* _Task prompt_
If a line in the entries below holds the string "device", copy it.

* _Data_
# # # # # # #

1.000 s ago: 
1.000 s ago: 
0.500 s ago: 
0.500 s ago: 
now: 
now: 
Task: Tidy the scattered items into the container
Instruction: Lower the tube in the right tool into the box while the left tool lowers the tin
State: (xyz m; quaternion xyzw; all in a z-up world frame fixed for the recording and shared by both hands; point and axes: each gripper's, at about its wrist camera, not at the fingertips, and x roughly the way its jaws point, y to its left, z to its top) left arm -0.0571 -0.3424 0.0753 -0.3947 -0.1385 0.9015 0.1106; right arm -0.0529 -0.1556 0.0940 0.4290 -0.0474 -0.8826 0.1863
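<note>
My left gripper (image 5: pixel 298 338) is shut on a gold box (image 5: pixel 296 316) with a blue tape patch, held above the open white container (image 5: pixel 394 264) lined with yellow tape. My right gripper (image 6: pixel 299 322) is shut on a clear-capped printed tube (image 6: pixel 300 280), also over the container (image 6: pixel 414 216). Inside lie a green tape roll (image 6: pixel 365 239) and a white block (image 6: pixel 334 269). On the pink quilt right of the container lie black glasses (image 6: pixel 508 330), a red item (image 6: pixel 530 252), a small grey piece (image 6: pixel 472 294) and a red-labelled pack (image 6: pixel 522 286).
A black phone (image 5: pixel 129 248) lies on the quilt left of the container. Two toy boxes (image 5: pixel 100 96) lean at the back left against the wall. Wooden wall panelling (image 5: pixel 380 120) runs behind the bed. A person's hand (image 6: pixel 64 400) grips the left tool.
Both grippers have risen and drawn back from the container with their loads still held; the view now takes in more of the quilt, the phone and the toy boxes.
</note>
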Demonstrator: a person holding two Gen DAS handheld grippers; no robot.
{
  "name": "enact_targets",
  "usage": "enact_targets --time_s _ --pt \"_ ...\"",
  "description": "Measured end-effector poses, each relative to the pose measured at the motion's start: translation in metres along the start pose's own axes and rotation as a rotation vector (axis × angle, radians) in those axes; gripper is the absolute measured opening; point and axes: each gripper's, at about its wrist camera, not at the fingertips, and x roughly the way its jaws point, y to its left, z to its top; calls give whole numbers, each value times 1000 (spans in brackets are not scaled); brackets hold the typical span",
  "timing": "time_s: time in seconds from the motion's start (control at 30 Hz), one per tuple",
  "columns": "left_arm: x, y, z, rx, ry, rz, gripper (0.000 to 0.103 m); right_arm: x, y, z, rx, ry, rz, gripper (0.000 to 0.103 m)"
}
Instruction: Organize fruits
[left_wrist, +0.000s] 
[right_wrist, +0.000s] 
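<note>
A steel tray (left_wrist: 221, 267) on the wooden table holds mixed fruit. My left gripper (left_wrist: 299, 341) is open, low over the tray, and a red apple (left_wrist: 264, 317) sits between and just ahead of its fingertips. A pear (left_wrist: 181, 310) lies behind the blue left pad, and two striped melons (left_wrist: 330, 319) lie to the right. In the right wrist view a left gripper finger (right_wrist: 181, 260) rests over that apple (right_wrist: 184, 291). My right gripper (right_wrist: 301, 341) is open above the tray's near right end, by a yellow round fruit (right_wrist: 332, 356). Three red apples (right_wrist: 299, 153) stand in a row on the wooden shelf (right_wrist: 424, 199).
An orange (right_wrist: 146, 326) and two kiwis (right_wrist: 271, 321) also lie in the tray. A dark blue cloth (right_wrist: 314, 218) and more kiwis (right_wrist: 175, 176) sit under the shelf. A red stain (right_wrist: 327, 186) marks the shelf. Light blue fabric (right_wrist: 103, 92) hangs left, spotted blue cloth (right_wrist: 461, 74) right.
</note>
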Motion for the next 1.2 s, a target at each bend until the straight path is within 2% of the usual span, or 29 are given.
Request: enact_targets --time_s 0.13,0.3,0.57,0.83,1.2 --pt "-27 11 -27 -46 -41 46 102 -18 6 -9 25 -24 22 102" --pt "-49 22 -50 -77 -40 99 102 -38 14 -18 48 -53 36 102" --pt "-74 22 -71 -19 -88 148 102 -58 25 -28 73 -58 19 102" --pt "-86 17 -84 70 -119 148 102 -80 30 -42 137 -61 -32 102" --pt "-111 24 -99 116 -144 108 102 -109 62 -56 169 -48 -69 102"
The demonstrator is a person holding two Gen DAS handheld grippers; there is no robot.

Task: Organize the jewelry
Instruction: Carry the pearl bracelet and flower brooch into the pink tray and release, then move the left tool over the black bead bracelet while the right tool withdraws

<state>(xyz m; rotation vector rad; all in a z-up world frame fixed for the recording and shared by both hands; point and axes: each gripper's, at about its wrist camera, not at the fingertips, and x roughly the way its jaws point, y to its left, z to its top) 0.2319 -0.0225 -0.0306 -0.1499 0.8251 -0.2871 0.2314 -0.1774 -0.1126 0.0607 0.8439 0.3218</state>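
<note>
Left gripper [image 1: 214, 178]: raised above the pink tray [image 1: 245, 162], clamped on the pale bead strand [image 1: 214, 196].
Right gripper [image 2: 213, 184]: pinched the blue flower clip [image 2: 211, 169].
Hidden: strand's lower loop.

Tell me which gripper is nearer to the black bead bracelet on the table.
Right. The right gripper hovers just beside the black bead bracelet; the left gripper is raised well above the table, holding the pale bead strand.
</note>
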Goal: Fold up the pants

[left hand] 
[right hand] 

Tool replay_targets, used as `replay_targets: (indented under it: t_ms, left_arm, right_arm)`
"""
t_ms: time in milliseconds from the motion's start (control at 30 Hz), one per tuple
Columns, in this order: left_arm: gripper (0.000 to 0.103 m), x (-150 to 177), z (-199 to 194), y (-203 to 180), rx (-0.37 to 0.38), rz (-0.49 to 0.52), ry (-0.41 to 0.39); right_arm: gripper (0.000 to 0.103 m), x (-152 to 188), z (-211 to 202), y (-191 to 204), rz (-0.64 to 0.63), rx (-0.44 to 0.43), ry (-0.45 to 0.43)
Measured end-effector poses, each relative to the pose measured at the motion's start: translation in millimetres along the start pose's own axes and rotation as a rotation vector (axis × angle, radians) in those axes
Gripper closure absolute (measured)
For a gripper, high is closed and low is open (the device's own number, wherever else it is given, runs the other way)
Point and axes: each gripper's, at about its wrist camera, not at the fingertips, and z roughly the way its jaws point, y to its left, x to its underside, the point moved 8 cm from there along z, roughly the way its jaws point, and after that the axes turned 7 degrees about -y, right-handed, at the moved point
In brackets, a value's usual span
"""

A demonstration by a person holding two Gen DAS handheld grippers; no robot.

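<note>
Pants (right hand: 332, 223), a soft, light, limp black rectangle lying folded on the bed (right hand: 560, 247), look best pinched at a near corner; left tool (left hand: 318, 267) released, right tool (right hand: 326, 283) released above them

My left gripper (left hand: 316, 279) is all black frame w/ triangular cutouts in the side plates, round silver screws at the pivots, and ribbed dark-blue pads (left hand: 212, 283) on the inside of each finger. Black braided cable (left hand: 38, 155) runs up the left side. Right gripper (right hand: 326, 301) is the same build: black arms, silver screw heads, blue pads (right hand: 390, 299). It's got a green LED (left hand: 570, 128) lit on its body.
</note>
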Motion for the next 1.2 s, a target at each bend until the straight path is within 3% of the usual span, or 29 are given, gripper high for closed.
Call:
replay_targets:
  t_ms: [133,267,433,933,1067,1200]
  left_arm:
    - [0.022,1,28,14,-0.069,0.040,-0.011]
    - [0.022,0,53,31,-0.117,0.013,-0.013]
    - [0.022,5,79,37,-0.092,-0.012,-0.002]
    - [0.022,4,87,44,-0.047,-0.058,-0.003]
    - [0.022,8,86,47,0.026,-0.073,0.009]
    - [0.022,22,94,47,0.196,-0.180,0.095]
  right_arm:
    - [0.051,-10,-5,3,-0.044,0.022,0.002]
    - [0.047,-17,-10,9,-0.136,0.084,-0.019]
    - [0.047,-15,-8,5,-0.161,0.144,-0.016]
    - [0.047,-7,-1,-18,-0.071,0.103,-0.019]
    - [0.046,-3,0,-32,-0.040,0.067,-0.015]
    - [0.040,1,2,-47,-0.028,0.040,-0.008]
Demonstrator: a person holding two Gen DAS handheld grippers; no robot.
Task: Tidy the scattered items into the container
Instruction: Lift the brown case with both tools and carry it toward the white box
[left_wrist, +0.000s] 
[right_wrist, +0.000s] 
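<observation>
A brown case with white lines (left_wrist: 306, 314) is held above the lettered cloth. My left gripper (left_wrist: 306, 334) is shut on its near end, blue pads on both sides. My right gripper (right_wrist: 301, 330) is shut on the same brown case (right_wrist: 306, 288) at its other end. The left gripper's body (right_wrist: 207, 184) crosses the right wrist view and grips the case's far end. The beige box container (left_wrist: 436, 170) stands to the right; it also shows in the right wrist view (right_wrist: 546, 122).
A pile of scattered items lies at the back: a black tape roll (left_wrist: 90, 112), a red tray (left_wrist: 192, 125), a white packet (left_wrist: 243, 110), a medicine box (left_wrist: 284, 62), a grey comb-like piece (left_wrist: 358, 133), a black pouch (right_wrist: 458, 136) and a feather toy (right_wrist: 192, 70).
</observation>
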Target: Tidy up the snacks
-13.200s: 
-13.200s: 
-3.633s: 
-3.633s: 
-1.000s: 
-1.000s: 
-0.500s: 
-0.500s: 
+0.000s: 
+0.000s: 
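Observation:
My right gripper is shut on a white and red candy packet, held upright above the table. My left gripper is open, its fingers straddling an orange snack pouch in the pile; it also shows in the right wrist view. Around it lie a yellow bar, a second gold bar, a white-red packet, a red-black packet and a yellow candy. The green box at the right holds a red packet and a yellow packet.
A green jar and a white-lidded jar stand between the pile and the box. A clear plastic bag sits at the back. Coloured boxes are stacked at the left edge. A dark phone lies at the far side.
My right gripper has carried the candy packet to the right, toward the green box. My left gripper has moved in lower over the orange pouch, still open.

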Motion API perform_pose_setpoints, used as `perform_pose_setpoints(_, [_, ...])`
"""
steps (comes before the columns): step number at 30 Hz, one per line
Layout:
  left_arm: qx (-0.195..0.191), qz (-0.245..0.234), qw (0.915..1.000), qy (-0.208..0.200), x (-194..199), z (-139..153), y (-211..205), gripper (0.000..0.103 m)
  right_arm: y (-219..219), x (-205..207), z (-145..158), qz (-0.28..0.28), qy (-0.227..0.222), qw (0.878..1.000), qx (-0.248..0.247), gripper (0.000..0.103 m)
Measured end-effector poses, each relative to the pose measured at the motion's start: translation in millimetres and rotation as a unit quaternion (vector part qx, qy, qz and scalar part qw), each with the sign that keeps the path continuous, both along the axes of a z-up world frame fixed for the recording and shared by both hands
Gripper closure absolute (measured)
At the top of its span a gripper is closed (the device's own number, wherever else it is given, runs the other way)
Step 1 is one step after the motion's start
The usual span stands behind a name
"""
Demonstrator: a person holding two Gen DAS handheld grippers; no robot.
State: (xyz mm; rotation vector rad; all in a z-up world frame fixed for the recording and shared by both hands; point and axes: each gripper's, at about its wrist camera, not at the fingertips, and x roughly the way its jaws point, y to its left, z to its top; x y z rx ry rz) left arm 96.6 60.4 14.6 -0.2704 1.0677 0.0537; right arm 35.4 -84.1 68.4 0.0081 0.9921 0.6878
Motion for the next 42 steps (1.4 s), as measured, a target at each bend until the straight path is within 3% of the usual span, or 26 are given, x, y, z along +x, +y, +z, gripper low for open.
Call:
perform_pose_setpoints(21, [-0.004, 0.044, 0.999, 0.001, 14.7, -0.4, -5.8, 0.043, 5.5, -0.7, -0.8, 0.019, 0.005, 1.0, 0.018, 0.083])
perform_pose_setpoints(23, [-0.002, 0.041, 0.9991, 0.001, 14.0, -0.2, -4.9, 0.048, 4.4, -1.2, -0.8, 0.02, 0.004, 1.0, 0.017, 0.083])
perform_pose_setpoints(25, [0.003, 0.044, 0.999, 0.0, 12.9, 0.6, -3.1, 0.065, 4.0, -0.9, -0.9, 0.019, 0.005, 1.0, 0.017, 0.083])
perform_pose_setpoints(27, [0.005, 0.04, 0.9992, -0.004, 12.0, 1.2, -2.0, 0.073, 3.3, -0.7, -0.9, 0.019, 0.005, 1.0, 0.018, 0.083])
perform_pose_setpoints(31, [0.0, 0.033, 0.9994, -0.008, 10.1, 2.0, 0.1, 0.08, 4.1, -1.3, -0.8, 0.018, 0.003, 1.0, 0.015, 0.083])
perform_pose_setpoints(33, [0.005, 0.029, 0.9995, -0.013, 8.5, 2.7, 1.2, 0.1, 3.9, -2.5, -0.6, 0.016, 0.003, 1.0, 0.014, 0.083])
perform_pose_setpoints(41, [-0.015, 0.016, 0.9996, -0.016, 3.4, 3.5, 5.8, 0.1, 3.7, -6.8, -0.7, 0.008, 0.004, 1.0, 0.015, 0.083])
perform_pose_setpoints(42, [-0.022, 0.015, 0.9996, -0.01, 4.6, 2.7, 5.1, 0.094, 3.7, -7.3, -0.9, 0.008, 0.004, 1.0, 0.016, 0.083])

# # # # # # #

* _Task solution_
For a gripper, high is closed and low is open (the device's own number, wherever else it is given, runs the other way)
At the top of its span a gripper is closed (the device's own number, wherever else it is given, runs the other way)

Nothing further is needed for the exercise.